A las cinco y diez Martinson y Rydberg estaban en el despacho de Kurt Wallander. Rydberg aún parecía cansado y tenía mal aspecto. A Martinson se le veía descontento.

– Es un enigma la forma en que Johannes Lövgren fue a Ystad y volvió el viernes cinco de enero. He hablado con el conductor del autobús que hace este trayecto. Dice que cuando Johannes y Maria iban a la ciudad solían hacerlo con él. Juntos o cada uno por su cuenta. Estaba completamente seguro de que Johannes Lövgren no había ido en el autobús después de año nuevo. Tampoco los taxis habían efectuado ningún servicio a Lenarp. Según lo que contaba Nyström, iban en autobús si salían a algún sitio. Y sabemos que era avaro.

– Siempre tomaban café juntos por la tarde -dijo Kurt Wallander-. Los Nyström deberían de haber visto si Johannes Lövgren se iba a Ystad o no.

– Ese es precisamente el enigma -comentó Martinson-. Los dos dicen que no fue a Ystad aquel día. Y aun así sabemos que visitó dos sucursales bancarias entre las once y media y la una y cuarto. Aquel día tuvo que pasar fuera de casa tres o cuatro horas.

– Qué raro -dijo Kurt Wallander-. Habrás de seguir insistiendo en ello.

Martinson volvió a sus apuntes.

– Por lo menos no tiene otra cuenta bancaria en la ciudad.

– Bien -dijo Kurt Wallander-. Ya sabemos eso.

– Pero puede que la tenga en Simrishamn -objetó Martinson-. O en Trelleborg, o en Malmö.

– Concéntrate en su viaje a Ystad primero -aconsejó Kurt Wallander clavando la mirada en Rydberg.

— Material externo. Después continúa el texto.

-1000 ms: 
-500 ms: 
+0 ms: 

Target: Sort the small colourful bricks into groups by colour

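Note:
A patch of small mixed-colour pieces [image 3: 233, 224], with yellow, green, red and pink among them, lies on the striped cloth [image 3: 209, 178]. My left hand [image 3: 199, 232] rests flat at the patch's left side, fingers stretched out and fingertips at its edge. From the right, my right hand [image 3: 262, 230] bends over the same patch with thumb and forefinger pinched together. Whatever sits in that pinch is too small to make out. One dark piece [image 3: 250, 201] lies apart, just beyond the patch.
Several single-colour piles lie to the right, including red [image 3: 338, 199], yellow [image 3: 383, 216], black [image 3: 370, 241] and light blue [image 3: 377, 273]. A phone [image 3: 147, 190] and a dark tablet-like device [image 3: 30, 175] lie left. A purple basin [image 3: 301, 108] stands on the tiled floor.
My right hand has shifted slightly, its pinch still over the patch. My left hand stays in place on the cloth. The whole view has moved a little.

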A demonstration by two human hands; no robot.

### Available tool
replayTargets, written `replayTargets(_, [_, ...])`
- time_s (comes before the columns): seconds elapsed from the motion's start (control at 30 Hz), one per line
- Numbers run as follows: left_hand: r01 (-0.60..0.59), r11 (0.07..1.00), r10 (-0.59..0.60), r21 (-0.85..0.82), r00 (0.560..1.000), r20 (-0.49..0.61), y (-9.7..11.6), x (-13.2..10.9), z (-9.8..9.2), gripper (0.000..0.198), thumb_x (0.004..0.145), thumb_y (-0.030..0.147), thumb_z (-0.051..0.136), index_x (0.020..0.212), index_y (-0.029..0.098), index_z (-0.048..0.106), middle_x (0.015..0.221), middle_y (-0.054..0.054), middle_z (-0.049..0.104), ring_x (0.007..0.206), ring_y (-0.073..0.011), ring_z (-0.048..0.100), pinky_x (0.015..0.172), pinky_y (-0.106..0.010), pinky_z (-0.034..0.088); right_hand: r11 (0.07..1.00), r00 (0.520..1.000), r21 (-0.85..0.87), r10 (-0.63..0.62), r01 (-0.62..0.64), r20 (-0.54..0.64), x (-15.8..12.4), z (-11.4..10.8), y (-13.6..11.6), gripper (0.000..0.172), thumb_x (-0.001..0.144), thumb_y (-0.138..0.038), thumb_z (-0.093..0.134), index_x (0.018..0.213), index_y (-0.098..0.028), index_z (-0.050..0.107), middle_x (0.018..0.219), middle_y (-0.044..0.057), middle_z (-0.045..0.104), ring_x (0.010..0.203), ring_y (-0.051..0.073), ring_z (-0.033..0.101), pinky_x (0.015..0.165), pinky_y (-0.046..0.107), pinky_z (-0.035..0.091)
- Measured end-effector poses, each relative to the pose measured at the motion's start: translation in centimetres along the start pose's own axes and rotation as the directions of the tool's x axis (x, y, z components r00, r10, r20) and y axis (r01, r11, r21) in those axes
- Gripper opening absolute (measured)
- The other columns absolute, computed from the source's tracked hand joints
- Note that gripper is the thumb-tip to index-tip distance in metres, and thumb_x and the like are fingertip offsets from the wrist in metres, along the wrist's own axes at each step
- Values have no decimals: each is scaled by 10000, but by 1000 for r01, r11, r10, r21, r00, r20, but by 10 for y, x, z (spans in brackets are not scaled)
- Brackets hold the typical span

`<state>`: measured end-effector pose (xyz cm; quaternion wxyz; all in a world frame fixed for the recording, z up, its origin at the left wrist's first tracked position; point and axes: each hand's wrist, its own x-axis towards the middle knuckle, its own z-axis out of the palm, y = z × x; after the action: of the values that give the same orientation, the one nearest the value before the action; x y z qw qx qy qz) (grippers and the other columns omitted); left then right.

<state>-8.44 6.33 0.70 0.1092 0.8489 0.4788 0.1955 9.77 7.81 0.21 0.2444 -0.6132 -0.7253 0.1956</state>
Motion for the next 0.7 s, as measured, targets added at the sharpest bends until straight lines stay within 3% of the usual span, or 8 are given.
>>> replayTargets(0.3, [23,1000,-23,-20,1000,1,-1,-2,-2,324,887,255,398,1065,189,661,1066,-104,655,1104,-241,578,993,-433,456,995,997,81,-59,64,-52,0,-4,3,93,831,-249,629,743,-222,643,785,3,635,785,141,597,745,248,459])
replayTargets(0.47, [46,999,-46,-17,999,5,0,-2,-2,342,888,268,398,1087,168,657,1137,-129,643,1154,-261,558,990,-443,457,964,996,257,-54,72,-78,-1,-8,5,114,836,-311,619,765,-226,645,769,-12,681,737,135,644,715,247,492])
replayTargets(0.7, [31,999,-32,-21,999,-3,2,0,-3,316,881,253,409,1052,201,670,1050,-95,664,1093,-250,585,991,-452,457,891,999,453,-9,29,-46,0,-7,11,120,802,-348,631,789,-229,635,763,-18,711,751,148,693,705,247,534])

– Lars Herdin persiste en su historia -empezó después de echar una ojeada a su gastado bloc de notas-. Por una casualidad se encontró con Johannes Lövgren y aquella mujer en Kristianstad en la primavera de 1979. Y afirma que fue por una carta anónima como se enteró de que tenían un hijo en común.

– ¿Podría describir a la mujer?

– Vagamente. En el peor de los casos, tendremos que poner a las señoras en fila para que pueda señalar la correcta. Si es que está allí -añadió.

– Pareces indeciso.

Rydberg cerró el bloc con un gesto irritado.

– No me encaja nada -dijo-. Lo sabes. Claro que debemos seguir las pistas que tenemos. Pero no estoy seguro de que vayamos por buen camino. Lo que me molesta es que no sé qué otro seguir.

Kurt Wallander les habló de su encuentro con Erik Magnuson.

– ¿Por qué no le preguntaste si tenía una coartada para la noche de los asesinatos? -preguntó Martinson con asombro cuando hubo terminado.

Kurt Wallander notó que empezaba a ruborizarse detrás de todos los chichones y morados.

Lo había olvidado. Pero no lo dijo.

– Lo dejé estar. Quise tener una excusa para verlo de nuevo.

Él mismo notó que lo que decía no era convincente. Pero ni Rydberg ni Martinson parecían reaccionar ante su explicación.

La conversación se paró. Cada uno se perdió en sus propios pensamientos.

Kurt Wallander se preguntó cuántas veces se había encontrado en una situación similar. Cuando una investigación deja de estar viva. Como un caballo que ya no quiere caminar. En aquel momento tendrían que tirar del caballo hasta que empezase a moverse de nuevo.